Work to be completed:
Locate the string "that" in the listing below. Copy every line where it is found.

Raw data:
┏━━

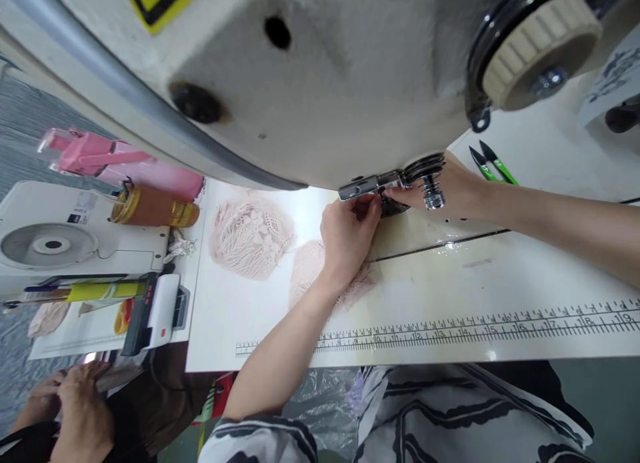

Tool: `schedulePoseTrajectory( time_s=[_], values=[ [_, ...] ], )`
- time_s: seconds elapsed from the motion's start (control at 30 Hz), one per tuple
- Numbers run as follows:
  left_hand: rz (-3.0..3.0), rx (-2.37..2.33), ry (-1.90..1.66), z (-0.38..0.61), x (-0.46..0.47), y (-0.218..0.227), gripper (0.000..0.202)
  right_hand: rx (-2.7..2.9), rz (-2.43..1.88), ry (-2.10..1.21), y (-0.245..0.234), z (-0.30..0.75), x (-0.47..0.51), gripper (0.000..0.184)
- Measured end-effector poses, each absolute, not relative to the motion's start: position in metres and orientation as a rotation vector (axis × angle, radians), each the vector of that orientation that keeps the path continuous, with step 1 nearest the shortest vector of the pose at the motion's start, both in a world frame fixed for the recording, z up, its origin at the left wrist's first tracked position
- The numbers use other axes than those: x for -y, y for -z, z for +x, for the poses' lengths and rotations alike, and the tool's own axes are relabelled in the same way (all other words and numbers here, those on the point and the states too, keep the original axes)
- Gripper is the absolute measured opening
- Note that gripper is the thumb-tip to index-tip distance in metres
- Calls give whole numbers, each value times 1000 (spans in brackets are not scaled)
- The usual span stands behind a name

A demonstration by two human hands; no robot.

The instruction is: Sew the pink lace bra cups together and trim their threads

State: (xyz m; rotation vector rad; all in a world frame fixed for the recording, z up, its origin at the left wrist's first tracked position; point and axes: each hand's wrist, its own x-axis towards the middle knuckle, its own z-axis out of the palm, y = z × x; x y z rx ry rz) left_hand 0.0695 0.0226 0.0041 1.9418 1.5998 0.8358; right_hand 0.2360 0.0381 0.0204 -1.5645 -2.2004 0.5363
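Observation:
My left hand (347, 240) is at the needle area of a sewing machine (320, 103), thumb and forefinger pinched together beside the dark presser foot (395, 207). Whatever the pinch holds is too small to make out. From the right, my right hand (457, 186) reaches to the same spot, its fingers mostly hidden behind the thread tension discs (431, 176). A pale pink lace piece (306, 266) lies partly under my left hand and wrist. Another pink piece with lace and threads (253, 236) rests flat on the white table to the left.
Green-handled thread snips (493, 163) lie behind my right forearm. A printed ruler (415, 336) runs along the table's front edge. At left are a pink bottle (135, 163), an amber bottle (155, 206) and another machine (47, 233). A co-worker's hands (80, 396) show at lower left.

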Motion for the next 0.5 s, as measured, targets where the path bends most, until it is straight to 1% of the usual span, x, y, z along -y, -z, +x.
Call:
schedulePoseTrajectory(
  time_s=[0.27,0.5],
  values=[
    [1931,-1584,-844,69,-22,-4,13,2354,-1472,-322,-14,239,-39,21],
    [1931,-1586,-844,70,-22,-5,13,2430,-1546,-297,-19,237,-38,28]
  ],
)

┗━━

Response to the exercise:
- Measured end-effector poses, each absolute, not relative to the motion's start: position in metres and orientation as a rotation vector (axis × angle, radians), each the vector of that orientation that keeps the path continuous, with step 1 nearest the shortest vector of the pose at the motion's start, both in a world frame fixed for the recording, z up, its origin at the left wrist's first tracked position
- Note that gripper is the thumb-tip to index-tip distance in metres

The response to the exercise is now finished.